Small PyTorch networks take almost 3 GB of RAM to train on MNIST

I am running into problems using PyTorch. I have to run some experiments on PyTorch custom models, and given that I have to train a lot of them I tried to run them in parallel using ray[tune]. I have written the code, and it runs "fine", but the problem is that I can't parallelize too much because the system runs out of RAM. I discovered that each PyTorch model in training uses something like 2/2.5 GB of RAM. The problem is that I am running really tiny networks, like 3 layers in total, and I am running the tests on MNIST, so everything should be really light weight, why is the training of such tiny networks using so much RAM? This becomes of course a real problem when I try to run the code in parallel, since just 4 trainings in parallel end up taking more than 8 GB of RAM. Is this normal?

I of course thought there was something wrong with my code, so I created a self-contained script in PyTorch, with a tiny network on MNIST, to test how much memory it ends up using; here is the code, it is by design really standard:

# FILENAME: selfcontained_pytorch_tester.py
# Importing the necessary modules for the training and testing of a simple network in pytorch with MNIST

import torch
from torch import nn
from torch.utils.data import DataLoader
from torchvision import datasets
from torchvision.transforms import ToTensor

# Checking if the GPU is available and setting the device
device = 'cuda' if torch.cuda.is_available() else 'cpu'
print(f"Using {device} device")

# Loading the data
training_data = datasets.MNIST(
    root="Data_SelfContained_Pytorch_Testing/data_train_MNIST",
    train=True,
    download=True,
    transform=ToTensor()
)

test_data = datasets.MNIST(
    root="Data_SelfContained_Pytorch_Testing/data_test_MNIST",
    train=False,
    download=True,
    transform=ToTensor()
)


# Creating the dataloaders
dataloader_train = DataLoader(training_data, batch_size=64)
dataloader_test = DataLoader(test_data, batch_size=64)


# Defining the network
class SimpleNN(nn.Module):
    def __init__(self):
        super(SimpleNN, self).__init__()
        self.flatten = nn.Flatten()
        self.linear_relu_stack = nn.Sequential(
            nn.Linear(28 * 28, 512),
            nn.ReLU(),
            nn.Linear(512, 512),
            nn.ReLU(),
            nn.Linear(512, 10),
            nn.ReLU()
        )

    def forward(self, x):
        x = self.flatten(x)
        logits = self.linear_relu_stack(x)
        return logits


# Creating the model
model = SimpleNN().to(device)

# Defining the loss function
loss_fn = nn.CrossEntropyLoss()

# Defining the optimizer Adam
optimizer = torch.optim.Adam(model.parameters(), lr=1e-3)

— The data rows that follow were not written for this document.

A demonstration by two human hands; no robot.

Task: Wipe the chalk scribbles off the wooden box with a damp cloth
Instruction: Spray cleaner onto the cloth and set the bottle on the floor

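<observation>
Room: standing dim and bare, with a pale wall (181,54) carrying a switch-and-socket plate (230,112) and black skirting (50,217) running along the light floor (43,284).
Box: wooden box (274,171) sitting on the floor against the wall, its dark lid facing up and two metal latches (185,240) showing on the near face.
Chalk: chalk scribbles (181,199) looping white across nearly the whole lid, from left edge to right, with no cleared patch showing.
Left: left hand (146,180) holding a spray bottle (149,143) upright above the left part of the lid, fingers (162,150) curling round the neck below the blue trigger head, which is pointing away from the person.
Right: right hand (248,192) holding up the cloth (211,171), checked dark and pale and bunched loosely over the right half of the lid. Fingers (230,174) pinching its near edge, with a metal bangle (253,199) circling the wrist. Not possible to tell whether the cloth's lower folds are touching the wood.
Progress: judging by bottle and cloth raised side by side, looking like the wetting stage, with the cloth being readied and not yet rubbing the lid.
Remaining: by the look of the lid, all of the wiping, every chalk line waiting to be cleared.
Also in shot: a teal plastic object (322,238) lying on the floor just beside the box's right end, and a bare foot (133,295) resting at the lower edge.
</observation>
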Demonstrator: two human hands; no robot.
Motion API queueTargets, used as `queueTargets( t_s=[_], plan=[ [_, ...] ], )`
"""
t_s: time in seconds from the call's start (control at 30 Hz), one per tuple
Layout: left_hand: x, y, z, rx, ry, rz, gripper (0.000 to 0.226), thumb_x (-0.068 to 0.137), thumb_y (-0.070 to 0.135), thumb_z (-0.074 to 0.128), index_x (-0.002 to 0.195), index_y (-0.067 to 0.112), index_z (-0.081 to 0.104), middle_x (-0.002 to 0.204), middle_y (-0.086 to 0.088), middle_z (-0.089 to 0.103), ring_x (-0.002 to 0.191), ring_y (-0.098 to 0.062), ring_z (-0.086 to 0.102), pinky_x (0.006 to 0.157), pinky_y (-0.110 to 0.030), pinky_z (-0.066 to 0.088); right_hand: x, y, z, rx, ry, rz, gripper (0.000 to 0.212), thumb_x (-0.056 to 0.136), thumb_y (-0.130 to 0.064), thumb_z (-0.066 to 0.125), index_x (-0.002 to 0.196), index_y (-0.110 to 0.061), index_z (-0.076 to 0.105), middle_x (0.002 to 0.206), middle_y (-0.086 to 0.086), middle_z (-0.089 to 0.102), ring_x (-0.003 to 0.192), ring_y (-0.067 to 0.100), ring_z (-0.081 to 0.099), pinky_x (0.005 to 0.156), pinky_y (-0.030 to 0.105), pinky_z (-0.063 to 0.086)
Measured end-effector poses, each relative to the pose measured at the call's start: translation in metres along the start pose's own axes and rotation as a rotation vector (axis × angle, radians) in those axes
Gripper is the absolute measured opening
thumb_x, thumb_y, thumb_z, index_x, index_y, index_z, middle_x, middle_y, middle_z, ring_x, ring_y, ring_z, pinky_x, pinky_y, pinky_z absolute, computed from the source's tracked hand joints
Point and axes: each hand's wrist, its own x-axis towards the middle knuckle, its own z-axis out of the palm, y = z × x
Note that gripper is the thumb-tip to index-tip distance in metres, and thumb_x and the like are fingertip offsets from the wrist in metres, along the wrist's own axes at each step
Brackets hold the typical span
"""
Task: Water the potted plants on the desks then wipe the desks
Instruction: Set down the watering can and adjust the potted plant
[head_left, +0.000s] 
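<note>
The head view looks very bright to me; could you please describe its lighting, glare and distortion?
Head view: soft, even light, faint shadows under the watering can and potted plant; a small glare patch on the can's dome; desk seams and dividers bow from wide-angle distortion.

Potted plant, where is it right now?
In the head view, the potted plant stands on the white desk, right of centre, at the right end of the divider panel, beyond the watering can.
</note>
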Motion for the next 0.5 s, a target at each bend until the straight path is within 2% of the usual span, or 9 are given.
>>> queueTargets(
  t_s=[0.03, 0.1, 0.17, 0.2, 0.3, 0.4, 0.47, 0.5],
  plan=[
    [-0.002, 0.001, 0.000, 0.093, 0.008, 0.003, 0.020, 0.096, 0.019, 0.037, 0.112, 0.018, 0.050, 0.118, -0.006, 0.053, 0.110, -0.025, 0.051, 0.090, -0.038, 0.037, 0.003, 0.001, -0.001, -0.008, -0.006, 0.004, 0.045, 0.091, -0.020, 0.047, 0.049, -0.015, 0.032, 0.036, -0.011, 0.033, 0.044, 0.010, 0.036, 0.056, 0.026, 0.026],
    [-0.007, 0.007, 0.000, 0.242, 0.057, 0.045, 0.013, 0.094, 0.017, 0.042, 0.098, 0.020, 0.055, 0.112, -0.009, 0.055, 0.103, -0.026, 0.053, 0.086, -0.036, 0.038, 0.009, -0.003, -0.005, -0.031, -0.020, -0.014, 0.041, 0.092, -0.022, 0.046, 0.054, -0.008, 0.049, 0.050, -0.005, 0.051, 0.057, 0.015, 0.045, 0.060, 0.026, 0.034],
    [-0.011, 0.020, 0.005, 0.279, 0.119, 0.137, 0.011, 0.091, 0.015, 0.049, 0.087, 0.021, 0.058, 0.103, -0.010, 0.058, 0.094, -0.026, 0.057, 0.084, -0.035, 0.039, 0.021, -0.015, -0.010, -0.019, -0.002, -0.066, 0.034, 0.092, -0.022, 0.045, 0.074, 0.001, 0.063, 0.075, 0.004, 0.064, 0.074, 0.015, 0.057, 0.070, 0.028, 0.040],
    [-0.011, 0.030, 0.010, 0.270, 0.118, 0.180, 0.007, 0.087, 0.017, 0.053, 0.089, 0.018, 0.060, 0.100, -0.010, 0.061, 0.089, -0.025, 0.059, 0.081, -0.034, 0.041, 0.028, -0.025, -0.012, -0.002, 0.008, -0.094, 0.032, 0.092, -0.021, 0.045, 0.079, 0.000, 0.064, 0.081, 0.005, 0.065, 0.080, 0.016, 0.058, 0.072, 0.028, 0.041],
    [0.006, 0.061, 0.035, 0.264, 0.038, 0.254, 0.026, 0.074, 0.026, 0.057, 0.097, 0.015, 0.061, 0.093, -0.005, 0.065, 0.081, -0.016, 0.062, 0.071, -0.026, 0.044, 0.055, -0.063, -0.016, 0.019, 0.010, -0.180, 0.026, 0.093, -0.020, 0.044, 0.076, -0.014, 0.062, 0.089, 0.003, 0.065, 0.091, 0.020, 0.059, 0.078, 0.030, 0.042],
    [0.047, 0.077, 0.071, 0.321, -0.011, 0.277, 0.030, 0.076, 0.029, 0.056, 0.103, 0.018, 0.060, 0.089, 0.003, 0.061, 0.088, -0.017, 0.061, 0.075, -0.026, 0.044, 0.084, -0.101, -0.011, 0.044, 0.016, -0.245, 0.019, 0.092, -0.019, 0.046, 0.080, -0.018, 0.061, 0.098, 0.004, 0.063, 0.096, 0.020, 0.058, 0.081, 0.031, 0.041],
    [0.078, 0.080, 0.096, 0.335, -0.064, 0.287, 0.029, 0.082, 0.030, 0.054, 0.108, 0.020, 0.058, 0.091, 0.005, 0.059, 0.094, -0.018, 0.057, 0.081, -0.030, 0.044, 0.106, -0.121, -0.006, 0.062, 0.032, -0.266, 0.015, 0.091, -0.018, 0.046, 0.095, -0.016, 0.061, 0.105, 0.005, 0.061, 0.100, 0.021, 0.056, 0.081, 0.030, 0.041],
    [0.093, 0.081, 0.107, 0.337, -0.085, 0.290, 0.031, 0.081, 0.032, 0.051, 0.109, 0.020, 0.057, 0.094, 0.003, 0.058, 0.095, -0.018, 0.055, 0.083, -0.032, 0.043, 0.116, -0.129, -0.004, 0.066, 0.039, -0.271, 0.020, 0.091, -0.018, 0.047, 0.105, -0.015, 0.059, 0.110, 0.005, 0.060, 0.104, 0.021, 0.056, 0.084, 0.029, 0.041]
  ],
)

# Defining the training function
def train(dataloader, model, loss_fn, optimizer):
    size = len(dataloader.dataset)
    for batch, (X, y) in enumerate(dataloader):
        X, y = X.to(device), y.to(device)

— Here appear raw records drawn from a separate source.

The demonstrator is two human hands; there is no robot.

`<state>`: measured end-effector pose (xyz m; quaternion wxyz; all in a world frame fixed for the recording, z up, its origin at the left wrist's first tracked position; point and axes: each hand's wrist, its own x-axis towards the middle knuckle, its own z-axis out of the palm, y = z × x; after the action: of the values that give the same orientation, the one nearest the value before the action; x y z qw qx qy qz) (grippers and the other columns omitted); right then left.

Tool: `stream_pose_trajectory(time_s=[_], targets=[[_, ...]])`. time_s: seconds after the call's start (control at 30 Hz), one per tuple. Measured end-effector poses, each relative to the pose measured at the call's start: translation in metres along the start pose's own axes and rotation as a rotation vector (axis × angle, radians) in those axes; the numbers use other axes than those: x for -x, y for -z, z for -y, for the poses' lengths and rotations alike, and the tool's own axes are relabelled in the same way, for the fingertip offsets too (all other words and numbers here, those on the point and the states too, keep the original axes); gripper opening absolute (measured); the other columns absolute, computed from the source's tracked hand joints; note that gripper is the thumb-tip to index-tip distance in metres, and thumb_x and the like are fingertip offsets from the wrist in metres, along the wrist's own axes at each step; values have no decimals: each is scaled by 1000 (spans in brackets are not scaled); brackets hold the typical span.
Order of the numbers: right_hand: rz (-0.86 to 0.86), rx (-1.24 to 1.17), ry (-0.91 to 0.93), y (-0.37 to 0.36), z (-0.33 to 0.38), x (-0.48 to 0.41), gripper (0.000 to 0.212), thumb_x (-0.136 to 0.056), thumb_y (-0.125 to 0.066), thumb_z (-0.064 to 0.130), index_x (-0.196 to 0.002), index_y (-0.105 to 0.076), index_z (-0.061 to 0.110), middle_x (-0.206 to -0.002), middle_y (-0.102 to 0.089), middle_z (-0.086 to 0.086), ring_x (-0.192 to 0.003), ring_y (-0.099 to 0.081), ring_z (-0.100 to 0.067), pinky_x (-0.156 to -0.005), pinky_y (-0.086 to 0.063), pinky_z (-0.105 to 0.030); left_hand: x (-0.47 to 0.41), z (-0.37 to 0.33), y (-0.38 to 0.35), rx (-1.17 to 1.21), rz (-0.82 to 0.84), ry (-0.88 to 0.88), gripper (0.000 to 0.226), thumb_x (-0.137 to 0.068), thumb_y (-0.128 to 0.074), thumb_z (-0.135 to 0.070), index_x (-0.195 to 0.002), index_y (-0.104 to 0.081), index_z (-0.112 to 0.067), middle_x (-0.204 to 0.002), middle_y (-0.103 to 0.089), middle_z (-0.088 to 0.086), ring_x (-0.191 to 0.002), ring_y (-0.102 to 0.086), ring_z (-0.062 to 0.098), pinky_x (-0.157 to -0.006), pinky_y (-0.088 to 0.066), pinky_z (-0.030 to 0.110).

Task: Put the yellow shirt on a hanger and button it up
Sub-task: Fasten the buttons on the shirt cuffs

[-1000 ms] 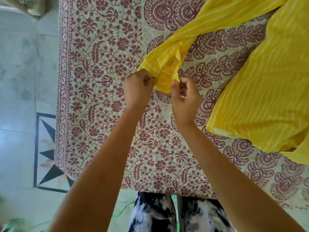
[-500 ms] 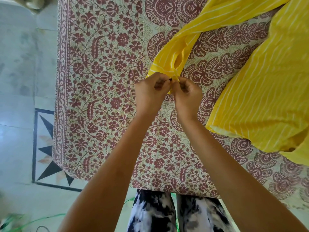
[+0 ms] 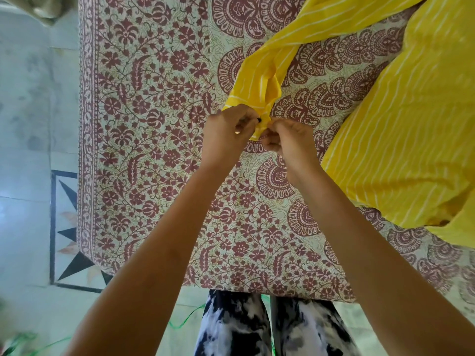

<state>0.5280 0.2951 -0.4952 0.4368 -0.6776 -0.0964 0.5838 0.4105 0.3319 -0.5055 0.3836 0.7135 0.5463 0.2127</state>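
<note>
Edges: the bench [image 3: 154,181], under a printed cloth, ends at the left along the tiled floor [image 3: 25,124] and at the near side just before the person's legs [image 3: 231,327].
Open room: bare cloth lies left of and below both hands.
Yellow shirt [image 3: 411,129]: body spread on the bench at right, with one sleeve [image 3: 259,83] stretched toward the hands.
Left hand [image 3: 226,134]: fingers [image 3: 244,123] curled, pinching the cuff beside a small dark button [image 3: 259,120].
Right hand [image 3: 288,142]: fingers [image 3: 272,136] curled, pinching the cuff's other edge, with the hands almost touching.

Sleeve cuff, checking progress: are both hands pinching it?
Yes, left hand and right hand both pinch the cuff at its dark button.
</note>
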Motion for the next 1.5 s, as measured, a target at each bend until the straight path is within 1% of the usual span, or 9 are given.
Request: stream_pose_trajectory(time_s=[0.47,0.53,0.63,0.77,0.87,1.07,1.23,1.4,1.5], targets=[[-56,293,186,4,-1,-4,29,-87,-48,2,-64,-65,3,-56,-60,-9,-46,-56,-13,-57,-52,-33,8,-7,-17,-75,-115,99,11,-83,-61,-15,-85,-68,-7,-74,-71,6,-63,-65,20,-58,-54,40],[-47,293,201,4,-1,-4,29,-88,-48,5,-65,-65,3,-55,-61,-7,-46,-57,-11,-53,-50,-26,8,-8,-18,-60,-124,121,11,-83,-61,-14,-85,-68,-7,-74,-71,6,-64,-65,20,-59,-54,40],[3,199,169,5,1,-7,25,-89,-47,4,-74,-65,-5,-57,-62,-8,-49,-58,-10,-48,-46,-17,5,-8,-15,15,-119,183,9,-82,-62,-13,-85,-68,-7,-74,-71,4,-65,-65,15,-62,-55,35],[62,338,328,13,-4,-14,11,-83,-58,4,-77,-65,-2,-67,-63,-10,-61,-57,-12,-60,-47,-25,-1,-8,-9,175,-25,282,7,-83,-63,-9,-87,-69,-7,-73,-67,0,-65,-63,8,-65,-55,27],[27,424,418,13,-7,-15,5,-80,-65,7,-81,-68,2,-71,-66,2,-63,-61,-4,-62,-50,-21,-4,-6,-9,242,15,343,10,-84,-63,-9,-91,-70,-7,-78,-70,5,-72,-68,18,-71,-58,36],[-181,650,651,7,-18,-17,15,-79,-63,21,-80,-70,8,-75,-71,-6,-66,-65,-18,-60,-54,-40,-4,-11,-15,476,37,547,18,-82,-54,-17,-81,-71,-11,-81,-70,19,-80,-68,34,-79,-56,52],[-260,796,783,5,-22,-18,16,-84,-61,24,-80,-68,10,-76,-69,-5,-64,-62,-19,-53,-49,-37,-5,-21,-15,632,8,672,9,-86,-62,-12,-85,-69,-7,-78,-68,8,-78,-65,19,-82,-57,34],[-260,646,757,2,-25,-17,13,-83,-63,19,-79,-67,7,-75,-69,-3,-64,-63,-15,-58,-53,-35,-12,-22,-18,808,10,823,17,-90,-55,-6,-76,-63,-9,-77,-62,8,-78,-60,19,-79,-53,29],[-245,428,617,-1,-22,-16,8,-80,-65,12,-77,-67,5,-70,-65,1,-61,-60,-8,-59,-50,-19,-15,-18,-18,877,82,839,18,-93,-51,-9,-78,-61,-9,-76,-59,10,-78,-56,24,-80,-51,35]])
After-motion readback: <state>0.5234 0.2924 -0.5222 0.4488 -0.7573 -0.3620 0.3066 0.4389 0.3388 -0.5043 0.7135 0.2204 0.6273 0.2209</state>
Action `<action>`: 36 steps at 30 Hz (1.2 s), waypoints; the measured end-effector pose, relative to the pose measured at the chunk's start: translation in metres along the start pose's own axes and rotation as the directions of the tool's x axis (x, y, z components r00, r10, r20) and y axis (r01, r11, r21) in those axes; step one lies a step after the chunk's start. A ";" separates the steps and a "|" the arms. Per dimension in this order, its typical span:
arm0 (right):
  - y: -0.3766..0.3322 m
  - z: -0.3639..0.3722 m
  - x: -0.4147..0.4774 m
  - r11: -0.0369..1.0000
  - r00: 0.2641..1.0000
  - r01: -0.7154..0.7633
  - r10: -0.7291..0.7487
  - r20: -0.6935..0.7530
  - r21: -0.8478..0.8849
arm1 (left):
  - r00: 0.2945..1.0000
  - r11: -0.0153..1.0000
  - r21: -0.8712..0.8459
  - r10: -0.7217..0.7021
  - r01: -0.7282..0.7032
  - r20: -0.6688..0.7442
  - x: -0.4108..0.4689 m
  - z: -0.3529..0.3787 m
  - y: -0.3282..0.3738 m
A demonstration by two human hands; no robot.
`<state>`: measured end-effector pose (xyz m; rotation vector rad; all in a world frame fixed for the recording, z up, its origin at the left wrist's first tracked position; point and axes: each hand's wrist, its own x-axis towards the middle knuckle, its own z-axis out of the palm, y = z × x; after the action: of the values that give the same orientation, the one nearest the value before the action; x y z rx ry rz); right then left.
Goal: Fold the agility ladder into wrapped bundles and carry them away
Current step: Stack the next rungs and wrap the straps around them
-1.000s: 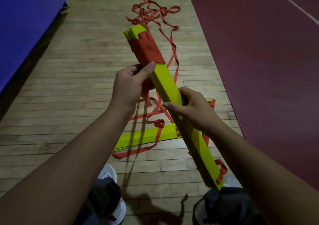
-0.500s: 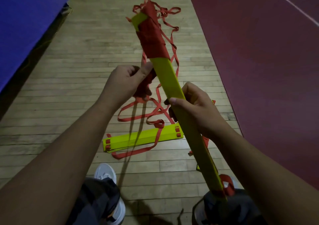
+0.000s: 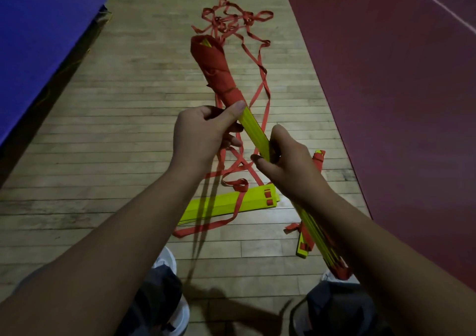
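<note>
Held bundle (image 3: 255,127) above floor bundle (image 3: 231,204)

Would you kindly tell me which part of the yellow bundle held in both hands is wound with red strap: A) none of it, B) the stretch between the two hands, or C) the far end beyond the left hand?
C: the red strap wrap covers the far end of the held bundle, beyond the left hand, while the stretch down to the right hand is bare yellow.

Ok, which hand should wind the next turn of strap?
Probably left. The left hand sits at the edge of the red wrap, thumb on it; the right hand grips the yellow bundle mid-length, steadying it.
</note>
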<state>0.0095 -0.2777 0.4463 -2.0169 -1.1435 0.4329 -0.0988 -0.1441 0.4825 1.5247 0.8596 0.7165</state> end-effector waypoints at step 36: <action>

        # Compute prediction error
        pred = model(X)
        loss = loss_fn(pred, y)

        # Backpropagation
        optimizer.zero_grad()
        loss.backward()
        optimizer.step()

        if batch % 100 == 0:
            loss, current = loss.item(), batch * len(X)
            print(f"loss: {loss:>7f}  [{current:>5d}/{size:>5d}]")


# Defining the testing function
def test(dataloader, model, loss_fn):
    size = len(dataloader)
    model.eval()
    test_loss, correct = 0, 0
    with torch.no_grad():
        for X, y in dataloader:
            X, y = X.to(device), y.to(device)
            pred = model(X)
            test_loss += loss_fn(pred, y).item()
            correct += (pred.argmax(1) == y).type(torch.float).sum().item()
    test_loss /= size
    correct /= size
    print(f"Test Error: \n Accuracy: {(100 * correct):>0.1f}%, Avg loss: {test_loss:>8f} \n")

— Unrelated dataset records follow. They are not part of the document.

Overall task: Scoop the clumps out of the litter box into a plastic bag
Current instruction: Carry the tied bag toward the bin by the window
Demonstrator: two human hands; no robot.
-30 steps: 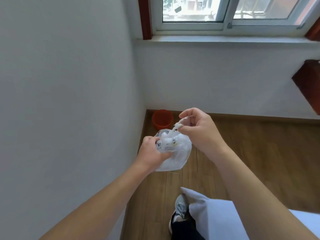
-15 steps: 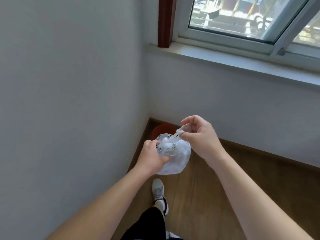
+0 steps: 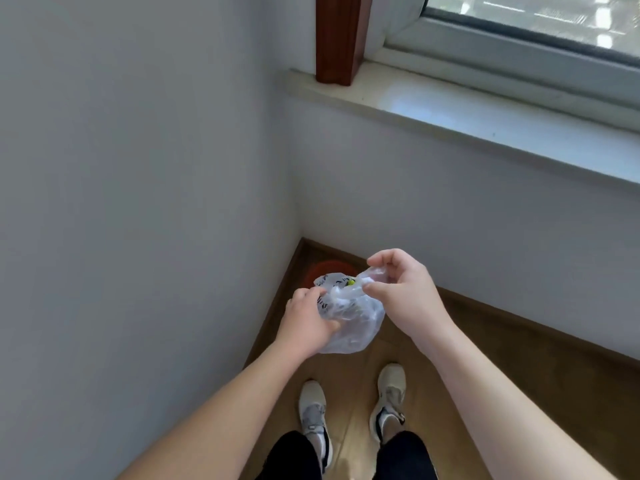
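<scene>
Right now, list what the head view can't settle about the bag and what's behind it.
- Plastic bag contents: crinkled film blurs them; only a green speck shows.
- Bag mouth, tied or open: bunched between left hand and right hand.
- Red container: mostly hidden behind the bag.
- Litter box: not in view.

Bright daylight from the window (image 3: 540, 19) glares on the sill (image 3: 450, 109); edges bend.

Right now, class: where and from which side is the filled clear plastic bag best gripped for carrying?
Grip the bunched neck of the clear plastic bag from above, where the right hand pinches it; the rounded, sagging belly below would hang steady.
</scene>
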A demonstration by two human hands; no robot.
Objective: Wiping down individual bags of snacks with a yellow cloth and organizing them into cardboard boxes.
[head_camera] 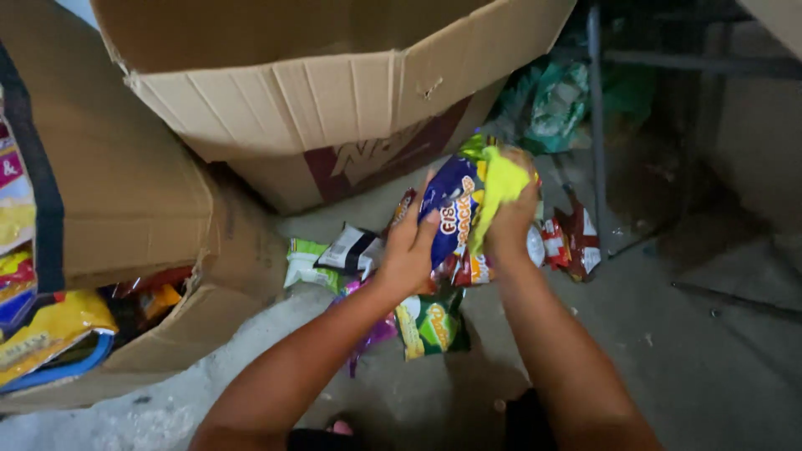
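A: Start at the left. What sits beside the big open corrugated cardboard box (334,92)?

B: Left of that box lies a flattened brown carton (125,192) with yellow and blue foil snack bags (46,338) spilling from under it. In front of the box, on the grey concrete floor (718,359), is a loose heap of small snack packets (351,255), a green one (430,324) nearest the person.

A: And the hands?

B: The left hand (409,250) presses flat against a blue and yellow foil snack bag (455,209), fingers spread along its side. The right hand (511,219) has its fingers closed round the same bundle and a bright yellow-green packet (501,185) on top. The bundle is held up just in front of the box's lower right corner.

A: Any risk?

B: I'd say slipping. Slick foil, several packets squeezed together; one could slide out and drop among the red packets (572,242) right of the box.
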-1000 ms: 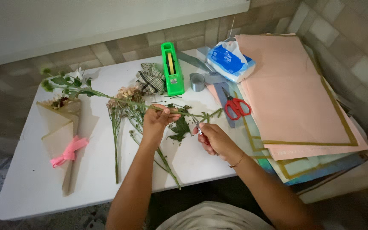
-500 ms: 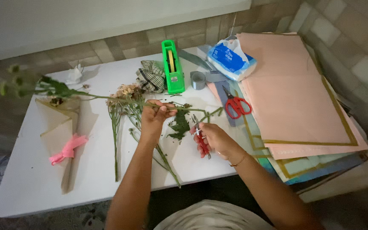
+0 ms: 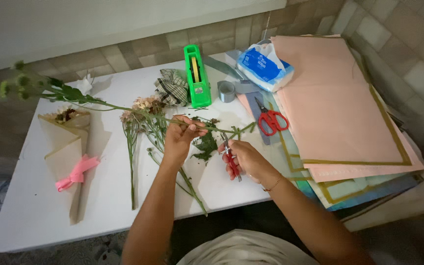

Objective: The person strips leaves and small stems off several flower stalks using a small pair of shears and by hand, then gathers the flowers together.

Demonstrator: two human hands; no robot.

# Training and testing the model
epochs = 5
for t in range(epochs):
    print(f"Epoch {t + 1}\n-------------------------------")
    train(dataloader_train, model, loss_fn, optimizer)
    test(dataloader_test, model, loss_fn)
print("Done!")

Then I ran the script, simply monitoring the RAM usage with htop, and even this standard, really simple, pytorch script ends up using approximately 2.5 GB of ram (even something more!).

Here is a screen of htop:

As you can see we have huge VIRT and RES is approx. 2.9 GB.

What is going on? Is this normal for PyTorch?

I heard from friends that ran networks on TensorFlow that those are absurd memory requirements for the trainings of networks this small. Is this true?

UPDATE: I modified the code to see if perhaps the cuda device was to blame (so the GPU), and indeed if I run the code using device = 'cpu' the amount of RAM used by the script drops to approximately 500 MB; so in essence more than 2 GB of extra RAM memory is used when using the Nvidia GPU (cuda). Again: what is going on? Is this normal? I am using the pytorch version I installed with:

pip3 install torch torchvision torchaudio --index-url https://download.pytorch.org/whl/cu118

And the output of nvidia-smi is:

So there are two different cuda versions, but I have read that they should be compatible. Now of course I am wondering if this could be the problem, but I don't think so, I have run the code under other configurations obtaining the same result..

Is there a problem? Is this RAM allocation when using cuda necessary and intended behaviour? If so is there a way to 'pay this RAM price' only once when running more than one training at the same time with ray?

Solution

I think I have found the solution!

Before all the relevant calls to torch you can put

# At the start of the script
import os
os.environ['CUDA_MODULE_LOADING'] = 'LAZY'

This should tell torch not to load any unnecessary components in RAM. But, and here is the catch, this will only work if you have cuda version 11.8 or superior. I had to update my drivers to make it work. Doing this my memory requirements using cuda dropped to 700 MB, from the original 2.5 GB.

That's it! I think this is the solution; everything is working fine now.